Nous continuons également à mettre au point d'autres initiatives innovantes pour promouvoir les opportunités d'investissement, telles que l'« Investment Battlefield » et les tables rondes animées par des analystes, qui se sont révélées très efficaces pour permettre aux équipes de direction de présenter leur projet à un public d'investisseurs plus large.
Constatez-vous actuellement des tendances particulières concernant le nombre d'investisseurs présents à Indaba et leur provenance ? Quels types de projets recherchent-ils ?
En dehors de l'Afrique du Sud, ce sont les pôles financiers miniers traditionnels que sont le Royaume-Uni, l'Australie et le Canada qui envoient le plus grand nombre d'investisseurs au Mining Indaba 2020. Nous constatons également un intérêt marqué de la part de la Chine, car il s'agit du premier Indaba depuis plusieurs années dont les dates ne coïncident pas avec le Nouvel An chinois.

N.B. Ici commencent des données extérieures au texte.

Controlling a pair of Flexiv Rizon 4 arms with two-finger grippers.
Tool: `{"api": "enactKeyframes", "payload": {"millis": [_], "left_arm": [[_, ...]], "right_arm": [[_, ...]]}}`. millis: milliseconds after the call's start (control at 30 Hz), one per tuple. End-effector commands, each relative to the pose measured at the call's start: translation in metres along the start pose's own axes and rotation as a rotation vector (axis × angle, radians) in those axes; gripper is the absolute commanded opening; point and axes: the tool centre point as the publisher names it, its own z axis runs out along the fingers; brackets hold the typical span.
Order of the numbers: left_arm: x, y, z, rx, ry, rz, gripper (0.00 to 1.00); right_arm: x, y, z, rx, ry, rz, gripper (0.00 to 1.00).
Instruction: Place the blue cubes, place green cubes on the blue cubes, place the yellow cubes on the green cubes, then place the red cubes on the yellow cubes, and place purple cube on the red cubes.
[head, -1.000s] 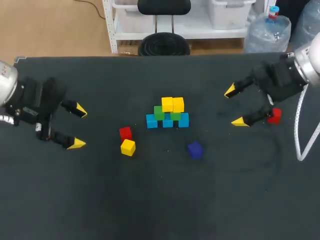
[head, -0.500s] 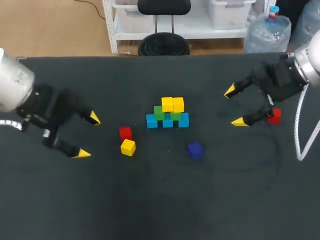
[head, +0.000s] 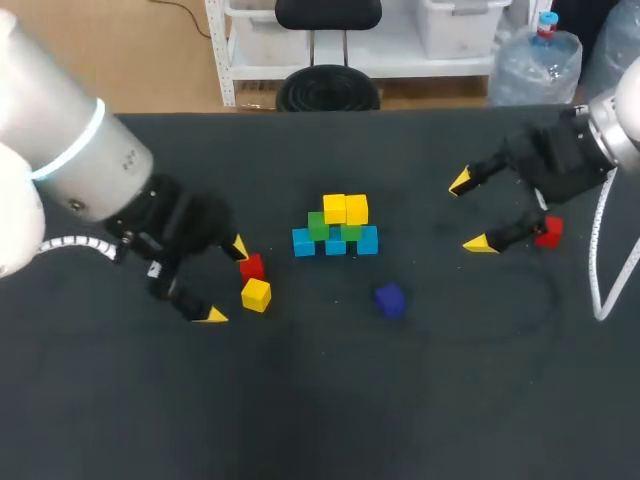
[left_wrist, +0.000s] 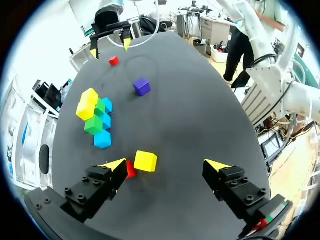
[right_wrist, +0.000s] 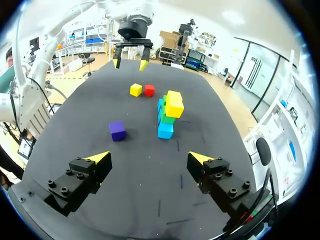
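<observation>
Black table (head: 320, 400) fills the head view, and at its middle left the left gripper (head: 224, 281) hangs with its fingers spread wide, holding nothing. Just right of its tips lie a loose red cube (head: 251, 266) and, just below that, a loose yellow cube (head: 256, 295). In the left wrist view the loose yellow cube (left_wrist: 145, 161) sits just ahead of the open left gripper (left_wrist: 165, 164), with the loose red cube (left_wrist: 130, 169) close against one finger (whether it touches I cannot tell).

At the centre stands the stack: three blue cubes (head: 335, 245) in a row on the table, two green cubes (head: 318, 226) on them, and two yellow cubes (head: 345, 209) side by side on top. Lower right of the stack, well apart from it, lies the purple cube (head: 390, 299).

At the upper right the right gripper (head: 470, 212) is also wide open and empty, above the table. A second red cube (head: 548, 231) lies just beside its lower finger, at the right edge.
</observation>
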Motion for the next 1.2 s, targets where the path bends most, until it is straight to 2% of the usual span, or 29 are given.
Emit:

Les projets prêts à démarrer et présentant un bon potentiel économique figureront en tête des priorités de la plupart des investisseurs, mais nous constatons qu’un nombre important d’entre eux cherchent à investir dans des projets en phase d’exploration menés par des équipes expérimentées.
Selon vous, quelles sont les principales tendances de cette année en matière d'intérêts d'investissement ?
Compte tenu de la hausse du cours de l'or au cours des douze derniers mois, due aux tensions persistantes entre les superpuissances économiques que sont la Chine et les États-Unis, nous suscitons un vif intérêt de la part d'investisseurs internationaux désireux de saisir les opportunités qui s'offrent dans ce secteur en Afrique. Nous prévoyons également que la consolidation se poursuivra dans ce secteur, les grandes entreprises cherchant à accroître leurs réserves et leur production par le biais d'investissements stratégiques, de fusions et d'acquisitions.
Les pressions en faveur de systèmes énergétiques plus durables, motivées par les préoccupations climatiques, continuent de stimuler l'intérêt des investisseurs pour la technologie des batteries et les matériaux nécessaires à leur fabrication. Dans ce contexte, nous constatons que de nombreux investisseurs souhaitent explorer les opportunités offertes par le cuivre, le nickel, le cobalt et le lithium.
Enfin, qui peut en faire la demande et quels sont les critères d'obtention d'un permis d'investisseur ?
Le programme pour les investisseurs s'adresse aux investisseurs souhaitant prendre une participation dans des entreprises et des projets à travers l'Afrique, notamment tous les types d'investisseurs institutionnels ainsi qu'un large éventail d'investisseurs stratégiques.
Nous encourageons également les investisseurs privés, les particuliers fortunés et les représentants de family offices à participer s'ils peuvent justifier d'au moins 1 million de dollars américains d'actifs financiers liquides.